MethodAtlas
tutorial120 minutes

Lab: Causal Forests for Heterogeneous Treatment Effects

Estimate individualized treatment effects using the causal forest method of Athey et al. (2019). Learn to move beyond average effects to discover who benefits most from treatment and design optimal targeting policies.

Overview

In this lab you will analyze a simulated randomized controlled trial where the treatment effect varies substantially across individuals. Rather than estimating a single average treatment effect (ATE), you will use causal forests to estimate the conditional average treatment effect (CATE) as a function of covariates, identify which variables drive treatment effect heterogeneity, and design an optimal treatment targeting policy.

What you will learn:

  • How to estimate heterogeneous treatment effects with causal forests
  • How to assess variable importance for treatment effect heterogeneity
  • How to evaluate CATE estimates using calibration tests and RATE curves
  • How to design and evaluate optimal targeting policies
  • How to compare causal forests with simple subgroup analysis

Prerequisites: Familiarity with random forests and basic causal inference. Completion of the OLS and DML tutorial labs is recommended.

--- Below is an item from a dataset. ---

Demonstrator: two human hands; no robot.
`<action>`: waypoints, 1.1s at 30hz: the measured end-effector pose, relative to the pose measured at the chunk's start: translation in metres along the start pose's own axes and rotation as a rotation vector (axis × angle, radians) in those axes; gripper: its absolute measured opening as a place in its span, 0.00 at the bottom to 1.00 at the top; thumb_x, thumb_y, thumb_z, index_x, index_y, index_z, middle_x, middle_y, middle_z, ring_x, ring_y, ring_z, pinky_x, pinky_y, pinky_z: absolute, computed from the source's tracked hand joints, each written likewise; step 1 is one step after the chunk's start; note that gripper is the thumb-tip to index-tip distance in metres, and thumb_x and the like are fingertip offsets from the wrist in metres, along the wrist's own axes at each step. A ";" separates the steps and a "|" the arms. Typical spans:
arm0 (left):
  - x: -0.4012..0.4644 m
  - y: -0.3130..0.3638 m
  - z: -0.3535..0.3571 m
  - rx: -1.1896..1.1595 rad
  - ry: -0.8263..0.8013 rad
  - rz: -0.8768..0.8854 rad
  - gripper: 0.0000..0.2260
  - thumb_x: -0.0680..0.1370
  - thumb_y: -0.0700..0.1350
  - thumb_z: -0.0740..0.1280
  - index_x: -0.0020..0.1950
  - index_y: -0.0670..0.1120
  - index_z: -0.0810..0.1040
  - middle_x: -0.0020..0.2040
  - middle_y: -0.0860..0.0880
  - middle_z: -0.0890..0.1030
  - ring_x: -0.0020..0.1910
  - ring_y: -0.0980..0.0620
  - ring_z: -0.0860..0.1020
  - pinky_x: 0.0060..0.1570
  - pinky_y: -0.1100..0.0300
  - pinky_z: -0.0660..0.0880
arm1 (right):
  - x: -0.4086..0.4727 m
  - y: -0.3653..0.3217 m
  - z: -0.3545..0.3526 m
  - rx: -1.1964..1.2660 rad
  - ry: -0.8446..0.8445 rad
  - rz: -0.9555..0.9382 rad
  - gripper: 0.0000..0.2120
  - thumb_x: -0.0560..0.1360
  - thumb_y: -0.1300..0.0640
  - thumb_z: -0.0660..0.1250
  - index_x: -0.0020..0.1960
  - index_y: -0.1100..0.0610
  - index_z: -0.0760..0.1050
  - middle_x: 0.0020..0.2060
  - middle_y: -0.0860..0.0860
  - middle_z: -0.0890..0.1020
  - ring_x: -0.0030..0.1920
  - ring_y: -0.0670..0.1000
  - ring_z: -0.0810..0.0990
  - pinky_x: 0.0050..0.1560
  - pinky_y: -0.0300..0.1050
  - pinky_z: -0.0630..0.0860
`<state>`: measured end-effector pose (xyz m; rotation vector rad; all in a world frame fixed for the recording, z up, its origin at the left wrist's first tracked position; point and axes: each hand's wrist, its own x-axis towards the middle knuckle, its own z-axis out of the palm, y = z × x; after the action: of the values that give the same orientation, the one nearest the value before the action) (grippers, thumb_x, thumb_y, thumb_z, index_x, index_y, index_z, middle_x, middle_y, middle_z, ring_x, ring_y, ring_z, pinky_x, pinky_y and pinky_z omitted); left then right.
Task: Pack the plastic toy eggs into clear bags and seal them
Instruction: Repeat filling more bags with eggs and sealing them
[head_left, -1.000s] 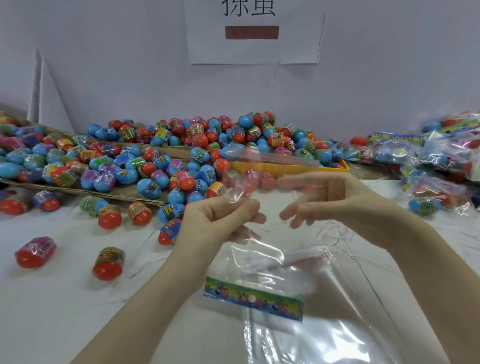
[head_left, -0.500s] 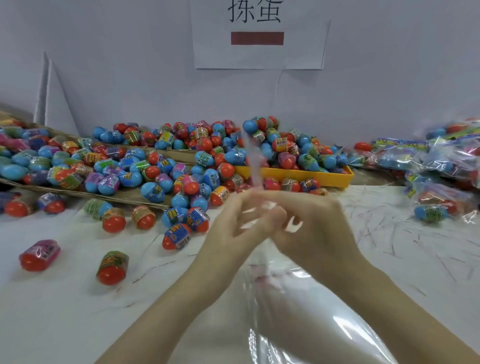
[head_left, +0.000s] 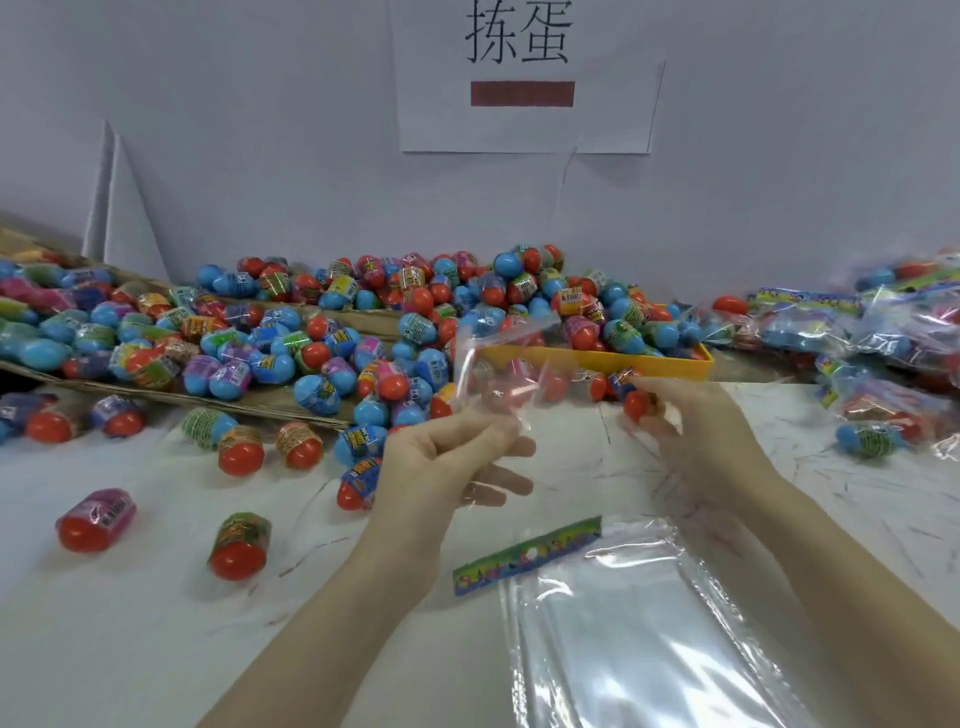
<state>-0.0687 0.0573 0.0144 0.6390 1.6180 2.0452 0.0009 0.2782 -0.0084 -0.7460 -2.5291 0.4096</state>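
My left hand (head_left: 447, 462) pinches the lower edge of a small clear bag (head_left: 498, 369), which stands up above the fingers and looks empty. My right hand (head_left: 696, 431) is to its right, apart from the bag, with its fingers curled around a red and blue toy egg (head_left: 636, 402). A big heap of toy eggs (head_left: 363, 322) in blue, red, pink and green lies behind both hands. A stack of flat clear bags (head_left: 639, 623) with a colourful header strip (head_left: 524, 556) lies on the white table (head_left: 130, 623) under my right forearm.
Loose eggs lie at the left, among them a pink and red one (head_left: 96, 519) and a green and red one (head_left: 239, 545). A yellow tray (head_left: 649, 361) and flattened cardboard (head_left: 208, 397) carry the heap. Filled bags (head_left: 883, 343) are piled at the right. A paper sign (head_left: 524, 78) hangs on the wall.
My hands were together at the bag half a second ago. They have parted: the left keeps the bag, the right has moved right and now holds an egg.
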 end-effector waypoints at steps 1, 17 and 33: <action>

Step 1: Simulate an RCT with Heterogeneous Effects

We create an experiment where the treatment effect depends on age and baseline risk.

library(grf)

set.seed(42)
n <- 4000

age <- runif(n, 25, 65)
income <- rlnorm(n, 10.5, 0.6)
educ <- pmin(pmax(rnorm(n, 14, 3), 8), 22)
health_score <- pmin(pmax(rnorm(n, 50, 15), 0), 100)
female <- rbinom(n, 1, 0.5)
risk <- rnorm(n)

W <- rbinom(n, 1, 0.5)

tau_true <- 5 + 3 * (risk > 0) - 0.1 * (age - 40) + 2 * (educ > 16)
mu0 <- 50 + 0.5 * age + 0.3 * health_score - 2 * risk + rnorm(n, 0, 5)
Y <- mu0 + W * tau_true

X <- data.frame(age, income, educ, health_score, female, risk)

cat("True ATE:", mean(tau_true), "\n")
cat("CATE range:", range(tau_true), "\n")
Requiresgrf

Expected output:

VariableMeanStd DevMinMax
Y84.512.345.2125.6
W0.500.5001
age45.011.525.065.0
income44,30030,1005,800245,000
educ14.02.88.022.0
health_score50.114.00.0100.0
True ATE: ~6.00
True CATE range: [~0.0, ~12.0]
Treatment rate: ~50%
Covariates that drive heterogeneity: age, risk, educ

Step 2: Estimate the Average Treatment Effect

First, confirm the overall ATE before looking at heterogeneity.

# Simple difference in means
ate_simple <- mean(Y[W == 1]) - mean(Y[W == 0])

cat("Diff in means:", ate_simple, "\n")

# Covariate-adjusted
ols <- lm(Y ~ W + age + income + educ + health_score + female + risk)
cat("OLS-adjusted:", coef(ols)["W"], "\n")
cat("True ATE:", mean(tau_true), "\n")

Expected output:

EstimatorATE EstimateSETrue ATE
Difference in means~6.00~0.36~6.00
OLS-adjusted~6.00~0.16~6.00
Difference in means: ~6.00
OLS-adjusted ATE:    ~6.00 (SE: ~0.16)
True ATE:            ~6.00

The covariate-adjusted estimator has a much smaller standard error because adjusting for strong predictors of the outcome (age, health_score, risk) reduces residual variance.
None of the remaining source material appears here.